Two videos, “Sunflowers” (20 minutes, 2004) and “Encapsulated” (10 minutes, 2004), were projected on the icy land of Base Marambio and on the hillside (thus generating a 120 meter high image) and on the base of Buenos Aires glacier in Base Esperanza. We used the whiteness of the glacial ice as a screen and its dwellers as performers in the installation. The dwellers (the staff of Marambio and Esperanza, together with their spouses, children and the children’s teachers) moved to and from the flames and sunflowers shown on the frozen soil, giving this event a peculiar and quite moving character.

“Sunflowers” was shot at the growth site of these plants, the Argentine Pampas, where they seem to fester under the effects of the wind.
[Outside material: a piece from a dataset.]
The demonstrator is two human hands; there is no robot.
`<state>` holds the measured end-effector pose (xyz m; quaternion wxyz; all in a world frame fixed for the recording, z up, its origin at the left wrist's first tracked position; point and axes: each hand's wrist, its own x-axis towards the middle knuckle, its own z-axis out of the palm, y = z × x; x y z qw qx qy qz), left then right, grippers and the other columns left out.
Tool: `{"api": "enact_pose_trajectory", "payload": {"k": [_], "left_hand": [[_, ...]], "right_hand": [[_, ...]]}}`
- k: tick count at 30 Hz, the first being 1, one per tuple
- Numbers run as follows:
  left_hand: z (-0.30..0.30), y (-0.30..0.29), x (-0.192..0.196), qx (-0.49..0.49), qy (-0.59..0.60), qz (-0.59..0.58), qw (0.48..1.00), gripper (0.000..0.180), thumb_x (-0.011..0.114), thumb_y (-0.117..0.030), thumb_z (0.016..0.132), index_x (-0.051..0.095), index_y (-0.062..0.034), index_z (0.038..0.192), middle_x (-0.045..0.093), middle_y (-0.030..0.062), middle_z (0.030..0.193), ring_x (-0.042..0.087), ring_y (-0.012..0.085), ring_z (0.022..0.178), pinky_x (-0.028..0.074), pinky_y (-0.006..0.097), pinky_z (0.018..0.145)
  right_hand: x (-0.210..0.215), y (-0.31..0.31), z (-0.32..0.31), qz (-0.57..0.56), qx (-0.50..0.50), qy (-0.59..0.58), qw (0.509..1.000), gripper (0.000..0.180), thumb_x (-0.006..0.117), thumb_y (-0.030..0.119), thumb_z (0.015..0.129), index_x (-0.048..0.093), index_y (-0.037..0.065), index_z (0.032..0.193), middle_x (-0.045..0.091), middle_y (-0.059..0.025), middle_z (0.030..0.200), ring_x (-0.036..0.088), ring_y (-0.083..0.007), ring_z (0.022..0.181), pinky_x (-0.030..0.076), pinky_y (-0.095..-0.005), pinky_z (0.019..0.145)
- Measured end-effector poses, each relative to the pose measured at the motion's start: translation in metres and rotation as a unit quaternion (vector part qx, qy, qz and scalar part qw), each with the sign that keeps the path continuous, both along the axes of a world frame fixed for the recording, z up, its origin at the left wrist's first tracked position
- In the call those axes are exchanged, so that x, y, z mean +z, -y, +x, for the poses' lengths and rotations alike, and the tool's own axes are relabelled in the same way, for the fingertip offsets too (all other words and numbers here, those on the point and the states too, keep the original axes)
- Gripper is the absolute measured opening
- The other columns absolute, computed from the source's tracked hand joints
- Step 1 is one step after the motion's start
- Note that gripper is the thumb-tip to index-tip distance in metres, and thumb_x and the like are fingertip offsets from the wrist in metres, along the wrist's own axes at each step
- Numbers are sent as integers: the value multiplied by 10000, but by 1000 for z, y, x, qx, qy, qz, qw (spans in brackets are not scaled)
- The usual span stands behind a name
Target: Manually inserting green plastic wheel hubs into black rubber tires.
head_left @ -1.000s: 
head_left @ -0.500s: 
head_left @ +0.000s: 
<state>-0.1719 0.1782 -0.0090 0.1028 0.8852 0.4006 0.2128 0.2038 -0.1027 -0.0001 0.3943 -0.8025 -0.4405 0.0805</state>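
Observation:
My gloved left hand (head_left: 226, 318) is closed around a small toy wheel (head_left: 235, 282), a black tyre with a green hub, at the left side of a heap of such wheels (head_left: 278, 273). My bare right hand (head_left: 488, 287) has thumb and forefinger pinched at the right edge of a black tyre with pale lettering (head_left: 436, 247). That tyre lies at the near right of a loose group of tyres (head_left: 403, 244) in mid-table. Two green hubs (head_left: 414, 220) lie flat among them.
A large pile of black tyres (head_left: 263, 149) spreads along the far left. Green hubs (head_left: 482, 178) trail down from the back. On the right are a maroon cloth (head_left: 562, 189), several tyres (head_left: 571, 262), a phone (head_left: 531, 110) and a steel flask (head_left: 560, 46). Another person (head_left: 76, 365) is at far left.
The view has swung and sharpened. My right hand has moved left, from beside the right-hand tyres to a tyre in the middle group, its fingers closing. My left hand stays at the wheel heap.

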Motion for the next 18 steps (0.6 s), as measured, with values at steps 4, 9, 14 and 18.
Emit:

The field is peaceful until the sunflowers catch fire; they burn one after the other until the whole field becomes a huge, devastating blaze. Fire covers the entire image up to the moment this dies out, leaving only an empty space after it. The sunflower presents a perfect dichotomy: ornamentation versus human food source.

“Encapsulated” depicts human hostility in huge urban centers. In the video, a group of people is locked in a transparent capsule of a metallic structure. The structure rockets up until it disappears into the skies while a new group of encapsulated beings start their infinite itineraries.